Required action | In the records below, the line with "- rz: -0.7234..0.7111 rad" opens the range and the line with "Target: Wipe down" closes it; print that range exactly and nothing else.

Task material |
--- START ---
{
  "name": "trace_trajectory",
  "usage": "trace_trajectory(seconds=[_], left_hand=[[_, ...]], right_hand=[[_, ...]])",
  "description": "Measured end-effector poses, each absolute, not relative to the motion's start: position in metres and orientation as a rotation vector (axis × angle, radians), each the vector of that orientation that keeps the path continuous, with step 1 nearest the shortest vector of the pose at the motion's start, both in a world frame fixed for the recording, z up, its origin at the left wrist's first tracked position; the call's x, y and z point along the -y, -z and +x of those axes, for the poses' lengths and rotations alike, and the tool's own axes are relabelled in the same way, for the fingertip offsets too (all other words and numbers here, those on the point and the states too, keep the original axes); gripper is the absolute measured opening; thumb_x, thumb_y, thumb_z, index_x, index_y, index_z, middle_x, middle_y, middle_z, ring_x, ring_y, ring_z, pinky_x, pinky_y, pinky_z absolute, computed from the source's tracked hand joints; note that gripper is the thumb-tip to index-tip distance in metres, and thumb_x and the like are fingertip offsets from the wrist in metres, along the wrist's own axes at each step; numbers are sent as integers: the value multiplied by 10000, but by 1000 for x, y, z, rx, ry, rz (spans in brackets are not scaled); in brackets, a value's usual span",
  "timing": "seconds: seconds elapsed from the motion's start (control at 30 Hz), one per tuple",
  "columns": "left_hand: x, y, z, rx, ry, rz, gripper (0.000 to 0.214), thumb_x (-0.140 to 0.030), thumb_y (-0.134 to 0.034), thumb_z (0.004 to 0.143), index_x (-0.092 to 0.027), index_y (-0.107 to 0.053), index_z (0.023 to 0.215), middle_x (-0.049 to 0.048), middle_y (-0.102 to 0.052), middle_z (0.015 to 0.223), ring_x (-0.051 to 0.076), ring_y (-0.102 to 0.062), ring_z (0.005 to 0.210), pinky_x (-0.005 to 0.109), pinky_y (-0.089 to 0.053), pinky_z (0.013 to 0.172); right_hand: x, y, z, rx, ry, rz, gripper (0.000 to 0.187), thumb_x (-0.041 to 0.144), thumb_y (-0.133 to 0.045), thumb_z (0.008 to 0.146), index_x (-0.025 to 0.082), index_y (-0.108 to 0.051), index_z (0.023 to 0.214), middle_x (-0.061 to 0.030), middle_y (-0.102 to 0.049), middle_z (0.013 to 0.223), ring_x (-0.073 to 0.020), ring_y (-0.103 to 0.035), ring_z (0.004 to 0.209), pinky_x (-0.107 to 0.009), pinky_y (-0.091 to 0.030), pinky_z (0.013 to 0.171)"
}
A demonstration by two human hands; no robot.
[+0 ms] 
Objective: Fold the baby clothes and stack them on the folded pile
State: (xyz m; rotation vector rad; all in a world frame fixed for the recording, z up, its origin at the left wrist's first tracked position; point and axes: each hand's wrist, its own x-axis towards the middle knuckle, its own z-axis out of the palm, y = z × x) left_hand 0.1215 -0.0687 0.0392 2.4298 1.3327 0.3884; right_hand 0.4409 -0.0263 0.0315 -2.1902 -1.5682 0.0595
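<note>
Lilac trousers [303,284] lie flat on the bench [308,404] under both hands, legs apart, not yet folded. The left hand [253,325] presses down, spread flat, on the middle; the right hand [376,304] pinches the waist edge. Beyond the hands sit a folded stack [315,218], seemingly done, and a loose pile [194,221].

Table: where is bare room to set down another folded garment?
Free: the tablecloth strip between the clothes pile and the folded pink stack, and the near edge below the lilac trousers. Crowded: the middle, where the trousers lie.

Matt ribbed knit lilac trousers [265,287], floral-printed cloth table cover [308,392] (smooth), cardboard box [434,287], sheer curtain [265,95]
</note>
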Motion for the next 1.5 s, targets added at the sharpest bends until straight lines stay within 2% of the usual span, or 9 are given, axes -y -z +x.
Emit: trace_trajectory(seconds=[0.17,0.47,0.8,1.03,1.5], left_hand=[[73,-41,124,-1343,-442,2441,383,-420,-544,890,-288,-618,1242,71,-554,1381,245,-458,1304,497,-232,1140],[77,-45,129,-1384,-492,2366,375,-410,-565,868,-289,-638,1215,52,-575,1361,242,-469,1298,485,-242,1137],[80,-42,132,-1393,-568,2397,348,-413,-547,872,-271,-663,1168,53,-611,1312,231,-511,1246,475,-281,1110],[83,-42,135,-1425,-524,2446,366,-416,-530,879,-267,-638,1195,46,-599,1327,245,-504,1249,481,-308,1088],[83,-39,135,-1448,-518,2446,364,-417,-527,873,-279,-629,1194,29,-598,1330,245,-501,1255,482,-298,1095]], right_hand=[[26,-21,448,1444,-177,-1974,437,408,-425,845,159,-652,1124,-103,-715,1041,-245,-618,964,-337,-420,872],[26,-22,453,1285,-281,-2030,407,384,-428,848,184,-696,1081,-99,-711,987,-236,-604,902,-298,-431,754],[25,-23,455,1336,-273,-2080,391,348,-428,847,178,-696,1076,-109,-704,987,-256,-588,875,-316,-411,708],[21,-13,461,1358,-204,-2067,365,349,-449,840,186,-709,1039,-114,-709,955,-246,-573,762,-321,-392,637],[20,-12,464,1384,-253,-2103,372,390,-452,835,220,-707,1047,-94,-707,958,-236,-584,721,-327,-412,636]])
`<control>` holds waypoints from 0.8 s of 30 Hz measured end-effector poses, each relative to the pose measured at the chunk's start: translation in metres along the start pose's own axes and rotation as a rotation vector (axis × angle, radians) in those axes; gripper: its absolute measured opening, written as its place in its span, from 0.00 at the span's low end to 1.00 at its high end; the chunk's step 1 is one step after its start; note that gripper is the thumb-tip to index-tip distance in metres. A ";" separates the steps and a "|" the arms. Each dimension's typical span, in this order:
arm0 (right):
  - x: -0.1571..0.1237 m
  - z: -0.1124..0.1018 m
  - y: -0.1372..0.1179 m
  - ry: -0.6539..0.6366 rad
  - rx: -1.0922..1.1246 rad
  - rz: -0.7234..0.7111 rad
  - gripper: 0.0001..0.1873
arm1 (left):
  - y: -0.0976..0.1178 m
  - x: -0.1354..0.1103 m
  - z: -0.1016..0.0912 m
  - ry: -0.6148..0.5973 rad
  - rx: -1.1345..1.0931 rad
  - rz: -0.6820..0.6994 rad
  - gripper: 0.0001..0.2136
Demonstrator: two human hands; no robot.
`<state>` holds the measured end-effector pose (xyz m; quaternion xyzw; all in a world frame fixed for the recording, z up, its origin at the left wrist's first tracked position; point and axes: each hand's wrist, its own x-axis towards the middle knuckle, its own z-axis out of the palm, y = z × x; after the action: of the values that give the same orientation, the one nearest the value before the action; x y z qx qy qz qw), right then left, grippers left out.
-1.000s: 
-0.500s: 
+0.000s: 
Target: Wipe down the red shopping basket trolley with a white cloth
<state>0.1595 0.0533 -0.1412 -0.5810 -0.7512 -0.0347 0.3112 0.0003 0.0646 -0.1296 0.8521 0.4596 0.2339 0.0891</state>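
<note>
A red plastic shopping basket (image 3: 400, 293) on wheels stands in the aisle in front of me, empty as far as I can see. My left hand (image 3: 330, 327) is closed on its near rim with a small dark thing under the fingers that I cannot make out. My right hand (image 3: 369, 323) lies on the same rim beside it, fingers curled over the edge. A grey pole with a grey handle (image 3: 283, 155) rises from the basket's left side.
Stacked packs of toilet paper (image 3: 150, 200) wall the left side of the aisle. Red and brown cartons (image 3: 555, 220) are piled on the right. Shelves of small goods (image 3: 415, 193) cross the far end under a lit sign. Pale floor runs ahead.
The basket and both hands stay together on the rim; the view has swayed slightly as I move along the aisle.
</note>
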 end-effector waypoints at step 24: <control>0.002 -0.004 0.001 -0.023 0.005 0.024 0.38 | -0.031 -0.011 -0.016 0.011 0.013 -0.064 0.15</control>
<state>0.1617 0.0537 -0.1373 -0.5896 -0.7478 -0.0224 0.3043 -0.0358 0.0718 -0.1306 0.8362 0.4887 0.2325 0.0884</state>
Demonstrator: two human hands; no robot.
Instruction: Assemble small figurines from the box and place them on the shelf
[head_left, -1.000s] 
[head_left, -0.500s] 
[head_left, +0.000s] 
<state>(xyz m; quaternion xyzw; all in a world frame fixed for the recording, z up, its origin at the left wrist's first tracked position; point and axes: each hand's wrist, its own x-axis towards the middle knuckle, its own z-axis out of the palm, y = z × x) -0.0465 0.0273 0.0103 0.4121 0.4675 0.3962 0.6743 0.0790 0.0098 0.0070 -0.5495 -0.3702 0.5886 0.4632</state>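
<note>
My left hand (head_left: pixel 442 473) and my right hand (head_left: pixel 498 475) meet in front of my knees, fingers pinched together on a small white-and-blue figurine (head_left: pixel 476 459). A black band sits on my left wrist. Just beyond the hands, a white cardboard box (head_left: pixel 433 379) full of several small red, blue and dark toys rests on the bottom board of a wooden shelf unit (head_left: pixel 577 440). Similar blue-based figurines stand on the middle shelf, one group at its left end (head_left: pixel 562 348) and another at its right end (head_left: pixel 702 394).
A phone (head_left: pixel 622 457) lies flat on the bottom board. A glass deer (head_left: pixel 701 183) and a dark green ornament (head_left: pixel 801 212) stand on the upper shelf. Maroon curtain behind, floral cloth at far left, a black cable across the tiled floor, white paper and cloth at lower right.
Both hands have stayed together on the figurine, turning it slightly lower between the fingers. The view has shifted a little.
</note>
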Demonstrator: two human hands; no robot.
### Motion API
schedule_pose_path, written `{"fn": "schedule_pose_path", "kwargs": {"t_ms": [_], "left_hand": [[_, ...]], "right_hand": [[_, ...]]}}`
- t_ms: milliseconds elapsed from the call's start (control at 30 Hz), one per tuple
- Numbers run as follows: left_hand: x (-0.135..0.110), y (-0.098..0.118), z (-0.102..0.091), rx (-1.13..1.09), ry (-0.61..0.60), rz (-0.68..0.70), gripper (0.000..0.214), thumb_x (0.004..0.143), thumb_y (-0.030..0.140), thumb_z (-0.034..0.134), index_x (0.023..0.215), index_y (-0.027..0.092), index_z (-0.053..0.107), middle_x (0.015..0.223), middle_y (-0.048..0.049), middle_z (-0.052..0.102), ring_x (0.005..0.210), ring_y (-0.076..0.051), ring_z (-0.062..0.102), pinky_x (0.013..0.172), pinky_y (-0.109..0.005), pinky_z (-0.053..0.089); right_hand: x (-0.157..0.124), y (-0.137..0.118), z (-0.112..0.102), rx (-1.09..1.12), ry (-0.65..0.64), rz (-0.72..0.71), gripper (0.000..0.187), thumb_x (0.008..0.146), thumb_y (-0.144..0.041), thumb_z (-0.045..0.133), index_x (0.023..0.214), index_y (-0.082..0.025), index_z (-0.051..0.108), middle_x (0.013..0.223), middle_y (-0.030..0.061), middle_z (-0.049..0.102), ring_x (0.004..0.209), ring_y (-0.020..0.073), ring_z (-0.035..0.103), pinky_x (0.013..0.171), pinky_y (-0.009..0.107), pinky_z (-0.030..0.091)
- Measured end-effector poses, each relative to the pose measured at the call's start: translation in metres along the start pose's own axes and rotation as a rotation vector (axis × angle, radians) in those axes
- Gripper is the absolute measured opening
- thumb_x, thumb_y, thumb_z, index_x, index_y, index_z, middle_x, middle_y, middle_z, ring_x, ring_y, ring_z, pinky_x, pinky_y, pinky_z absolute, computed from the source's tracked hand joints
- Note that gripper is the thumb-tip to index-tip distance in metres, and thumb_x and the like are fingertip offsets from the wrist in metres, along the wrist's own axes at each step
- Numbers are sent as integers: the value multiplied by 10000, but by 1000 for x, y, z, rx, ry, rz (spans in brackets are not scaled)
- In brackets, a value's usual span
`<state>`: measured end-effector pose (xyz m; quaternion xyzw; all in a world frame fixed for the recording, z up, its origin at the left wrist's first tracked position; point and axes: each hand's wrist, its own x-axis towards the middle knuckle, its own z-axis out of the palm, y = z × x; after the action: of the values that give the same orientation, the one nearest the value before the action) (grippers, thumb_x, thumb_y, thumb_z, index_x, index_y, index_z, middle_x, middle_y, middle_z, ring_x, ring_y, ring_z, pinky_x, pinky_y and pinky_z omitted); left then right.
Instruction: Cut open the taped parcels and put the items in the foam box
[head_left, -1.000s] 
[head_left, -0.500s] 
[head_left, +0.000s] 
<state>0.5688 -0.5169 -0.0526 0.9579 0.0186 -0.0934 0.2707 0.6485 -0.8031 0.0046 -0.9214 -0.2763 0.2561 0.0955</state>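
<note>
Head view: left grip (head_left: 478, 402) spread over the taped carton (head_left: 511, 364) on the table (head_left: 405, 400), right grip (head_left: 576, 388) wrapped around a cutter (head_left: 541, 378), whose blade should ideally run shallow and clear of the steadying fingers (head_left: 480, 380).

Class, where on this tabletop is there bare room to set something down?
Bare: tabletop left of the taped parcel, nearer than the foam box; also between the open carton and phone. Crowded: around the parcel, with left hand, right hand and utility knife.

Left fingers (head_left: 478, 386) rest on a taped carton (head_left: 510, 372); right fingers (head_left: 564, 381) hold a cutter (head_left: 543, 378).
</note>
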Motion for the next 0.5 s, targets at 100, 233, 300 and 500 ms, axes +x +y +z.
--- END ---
Exercise answer |
  - rz: -0.7234..0.7111 rad
  - gripper: 0.0001..0.1873
arm1 (left):
  - y: -0.0976..0.1178 m
  - x: -0.1354..0.1103 m
  - z: -0.1016..0.0912 m
  - ry: -0.6148..0.5973 rad
  - rx: -1.1345..1.0931 rad
  - rz: -0.6820..0.6994 rad
  - gripper: 0.0001..0.2136
Demonstrator: two human hands; no robot.
`<state>` holds the measured end-effector pose (xyz m; quaternion xyzw; all in a world frame fixed for the recording, z up, its origin at the left wrist's first tracked position; point and axes: each hand's wrist, its own x-axis towards the middle knuckle, its own z-axis out of the palm, y = z × x; after the action: of the values that give the same orientation, the one nearest the value before the action; x y z qx qy qz qw), right then left, grippers left out.
-1.000s: 
-0.500s: 
+0.000s: 
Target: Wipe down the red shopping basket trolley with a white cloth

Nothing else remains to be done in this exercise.